Katalogbruch und Infoklinik

Beim Gespräch über die Möglichkeiten, eine private Büchersammlung in eine breiter zugängliche Bibliothek zu verwandeln, überraschte eine lang gediente Bibliothekarin mit einer schnöden Bemerkung über die schöne neue Welt der elektronischen Katalogisierung grosser Bibliotheken. In jeder solchen, führte sie aus, gebe es nämlich mindestens einen Katalogbruch, wie das ganz treffend heisse: Wenn bei einer Umstellung von einem System zum nächsten Bücher im Katalog einfach verloren gingen, und die würden dann auch wirklich in ihrer materiellen Gestalt verloren gegeben, obwohl sie womöglich oder sehr wahrscheinlich in einer Kiste oder in einem Regal einsam vor sich hin vegetierten.

Die Vehemenz, mit der diese Kritik vorgetragen wurde, war ein wenig überraschend, doch am gleichen Tag liessen sich in der grössten Bibliothek am Ort zwar nicht gerade ein Katalogbruch, aber doch einige überraschende Fehlleistungen feststellen.

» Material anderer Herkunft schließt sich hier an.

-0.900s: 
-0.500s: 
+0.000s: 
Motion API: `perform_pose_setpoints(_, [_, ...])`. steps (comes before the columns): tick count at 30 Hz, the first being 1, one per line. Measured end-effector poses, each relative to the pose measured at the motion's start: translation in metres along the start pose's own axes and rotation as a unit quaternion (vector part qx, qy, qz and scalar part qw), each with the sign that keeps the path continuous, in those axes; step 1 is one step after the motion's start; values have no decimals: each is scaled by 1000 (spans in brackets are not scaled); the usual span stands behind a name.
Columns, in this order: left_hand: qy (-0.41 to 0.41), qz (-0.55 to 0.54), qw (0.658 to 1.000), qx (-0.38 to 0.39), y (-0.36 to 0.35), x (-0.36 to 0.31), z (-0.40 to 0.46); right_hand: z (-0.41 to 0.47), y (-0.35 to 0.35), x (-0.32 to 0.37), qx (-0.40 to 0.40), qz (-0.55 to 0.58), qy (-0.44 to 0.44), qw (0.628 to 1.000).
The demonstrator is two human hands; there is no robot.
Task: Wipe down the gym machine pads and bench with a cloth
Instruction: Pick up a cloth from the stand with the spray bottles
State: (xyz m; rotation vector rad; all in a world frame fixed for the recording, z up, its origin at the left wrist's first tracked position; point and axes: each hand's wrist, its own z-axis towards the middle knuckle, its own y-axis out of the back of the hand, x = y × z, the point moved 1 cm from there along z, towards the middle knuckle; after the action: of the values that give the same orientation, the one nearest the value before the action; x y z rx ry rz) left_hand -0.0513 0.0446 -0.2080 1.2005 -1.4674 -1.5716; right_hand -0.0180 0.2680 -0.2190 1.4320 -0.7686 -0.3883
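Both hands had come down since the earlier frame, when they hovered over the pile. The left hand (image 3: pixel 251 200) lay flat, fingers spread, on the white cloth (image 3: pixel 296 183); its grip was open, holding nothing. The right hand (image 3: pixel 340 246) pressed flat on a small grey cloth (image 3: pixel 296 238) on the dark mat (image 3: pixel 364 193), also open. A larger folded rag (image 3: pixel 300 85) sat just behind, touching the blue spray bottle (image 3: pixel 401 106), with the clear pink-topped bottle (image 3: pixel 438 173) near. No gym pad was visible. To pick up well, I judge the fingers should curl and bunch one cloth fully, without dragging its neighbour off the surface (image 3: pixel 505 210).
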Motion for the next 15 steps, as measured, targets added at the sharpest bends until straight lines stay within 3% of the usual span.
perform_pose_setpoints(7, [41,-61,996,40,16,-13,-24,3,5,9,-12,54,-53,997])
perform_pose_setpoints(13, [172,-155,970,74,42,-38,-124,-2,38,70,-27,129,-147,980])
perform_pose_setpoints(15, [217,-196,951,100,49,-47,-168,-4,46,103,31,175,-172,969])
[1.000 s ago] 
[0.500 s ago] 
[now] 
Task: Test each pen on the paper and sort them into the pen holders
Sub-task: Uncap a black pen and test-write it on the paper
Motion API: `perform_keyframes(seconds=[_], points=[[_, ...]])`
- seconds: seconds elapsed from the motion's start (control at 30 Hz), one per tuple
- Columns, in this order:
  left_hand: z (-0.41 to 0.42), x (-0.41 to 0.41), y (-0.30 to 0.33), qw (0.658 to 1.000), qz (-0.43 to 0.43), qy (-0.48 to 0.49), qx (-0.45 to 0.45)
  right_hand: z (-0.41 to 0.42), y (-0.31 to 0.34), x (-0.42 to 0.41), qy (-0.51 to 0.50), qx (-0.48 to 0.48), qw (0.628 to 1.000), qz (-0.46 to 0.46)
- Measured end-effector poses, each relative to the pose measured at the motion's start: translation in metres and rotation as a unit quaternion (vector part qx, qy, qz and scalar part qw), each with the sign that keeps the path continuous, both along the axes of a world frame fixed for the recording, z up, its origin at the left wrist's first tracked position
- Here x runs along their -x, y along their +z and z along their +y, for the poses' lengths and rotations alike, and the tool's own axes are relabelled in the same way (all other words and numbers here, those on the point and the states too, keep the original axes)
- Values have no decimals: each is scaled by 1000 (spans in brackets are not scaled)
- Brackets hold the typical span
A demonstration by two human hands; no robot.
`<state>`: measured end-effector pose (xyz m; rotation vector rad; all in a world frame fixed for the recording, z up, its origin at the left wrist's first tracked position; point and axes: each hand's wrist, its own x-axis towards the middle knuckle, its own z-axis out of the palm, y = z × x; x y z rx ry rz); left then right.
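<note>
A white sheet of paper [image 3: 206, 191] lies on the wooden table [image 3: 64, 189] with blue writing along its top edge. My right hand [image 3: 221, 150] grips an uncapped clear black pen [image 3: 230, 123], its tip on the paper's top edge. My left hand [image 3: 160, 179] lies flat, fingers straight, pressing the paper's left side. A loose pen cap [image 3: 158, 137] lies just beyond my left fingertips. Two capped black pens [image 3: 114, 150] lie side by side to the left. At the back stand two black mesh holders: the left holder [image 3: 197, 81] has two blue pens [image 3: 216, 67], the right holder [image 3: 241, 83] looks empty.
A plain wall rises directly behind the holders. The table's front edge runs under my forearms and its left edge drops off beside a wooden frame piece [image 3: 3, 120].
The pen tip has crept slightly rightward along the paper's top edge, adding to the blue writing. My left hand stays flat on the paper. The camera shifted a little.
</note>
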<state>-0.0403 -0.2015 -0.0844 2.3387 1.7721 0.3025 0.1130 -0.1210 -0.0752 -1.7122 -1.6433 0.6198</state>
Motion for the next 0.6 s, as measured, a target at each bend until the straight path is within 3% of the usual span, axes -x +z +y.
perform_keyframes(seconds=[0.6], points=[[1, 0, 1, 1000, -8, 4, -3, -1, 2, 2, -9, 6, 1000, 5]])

So war ein Band mit Aufsätzen zum gelegentlich beschworenen «Zerfall der Öffentlichkeit» auf dem Einband mit einer Etikette «Zufall der Öffentlichkeit» beschriftet worden. Und im Katalog wird zu einer Sonderausgabe einer Wochenzeitung, die von der Genossenschaft Infolink herausgegeben wird, vermerkt, Herausgeber sei die Genossenschaft Infoklinik. Da es sich bei der entsprechenden Ausgabe um eine Sondernummer zum Thema Sex handelt, mögen da allerlei Assoziationen zu Gesundheit und Reparaturtechniken oder zu spezifischen Fantasien und Spielereien mitgespielt haben. Und wenn solche Beispiele auch ins Fach launiger Anekdoten abgelegt werden können, so tauchen sie zugleich die Seriosität der Institution in ein leicht anderes Licht.